Ina Jaffe
Ina Jaffe is a veteran NPR correspondent covering the aging of America. Her stories on Morning Edition and All Things Considered have focused on older adults' involvement in politics and elections, dating and divorce, work and retirement, fashion and sports, as well as issues affecting long term care and end of life choices. In 2015, she was named one of the nation's top "Influencers in Aging" by PBS publication Next Avenue, which wrote "Jaffe has reinvented reporting on aging."

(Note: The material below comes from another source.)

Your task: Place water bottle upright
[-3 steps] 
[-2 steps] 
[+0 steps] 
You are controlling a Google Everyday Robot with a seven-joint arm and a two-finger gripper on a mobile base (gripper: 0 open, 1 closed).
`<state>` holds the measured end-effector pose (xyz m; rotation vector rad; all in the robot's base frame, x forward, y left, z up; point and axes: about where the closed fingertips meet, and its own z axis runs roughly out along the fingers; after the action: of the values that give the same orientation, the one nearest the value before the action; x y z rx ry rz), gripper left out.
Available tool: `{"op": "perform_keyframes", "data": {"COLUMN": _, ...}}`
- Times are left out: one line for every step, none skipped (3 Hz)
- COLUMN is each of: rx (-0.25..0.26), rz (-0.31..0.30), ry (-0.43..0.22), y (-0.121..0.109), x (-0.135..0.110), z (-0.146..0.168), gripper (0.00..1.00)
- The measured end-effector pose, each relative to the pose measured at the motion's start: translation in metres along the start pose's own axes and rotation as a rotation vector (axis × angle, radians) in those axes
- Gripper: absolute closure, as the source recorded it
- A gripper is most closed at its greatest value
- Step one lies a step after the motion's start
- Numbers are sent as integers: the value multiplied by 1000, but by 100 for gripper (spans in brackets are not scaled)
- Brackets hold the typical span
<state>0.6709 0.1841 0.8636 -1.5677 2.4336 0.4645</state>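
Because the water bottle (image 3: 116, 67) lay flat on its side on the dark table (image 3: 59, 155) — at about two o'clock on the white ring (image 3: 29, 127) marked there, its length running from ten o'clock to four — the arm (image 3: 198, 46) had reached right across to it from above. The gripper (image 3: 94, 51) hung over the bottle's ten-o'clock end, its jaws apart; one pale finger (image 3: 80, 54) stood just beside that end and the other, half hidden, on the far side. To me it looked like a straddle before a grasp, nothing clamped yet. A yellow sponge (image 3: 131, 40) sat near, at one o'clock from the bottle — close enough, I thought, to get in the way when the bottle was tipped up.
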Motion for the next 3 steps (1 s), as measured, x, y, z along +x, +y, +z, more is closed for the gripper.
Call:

Jaffe also reports on politics, contributing to NPR's coverage of national elections since 2008. From her base at NPR's production center in Culver City, California, Jaffe has covered most of the region's major news events, from the beating of Rodney King to the election of Governor Arnold Schwarzenegger. She's also developed award-winning enterprise pieces. Her 2012 investigation into how the West Los Angeles VA made millions from illegally renting vacant property while ignoring plans to house homeless veterans won an award from the Society of Professional Journalists as well as a Gracie Award from the Alliance for Women in Media. A few months after the story aired, the West Los Angeles VA broke ground on supportive housing for homeless vets.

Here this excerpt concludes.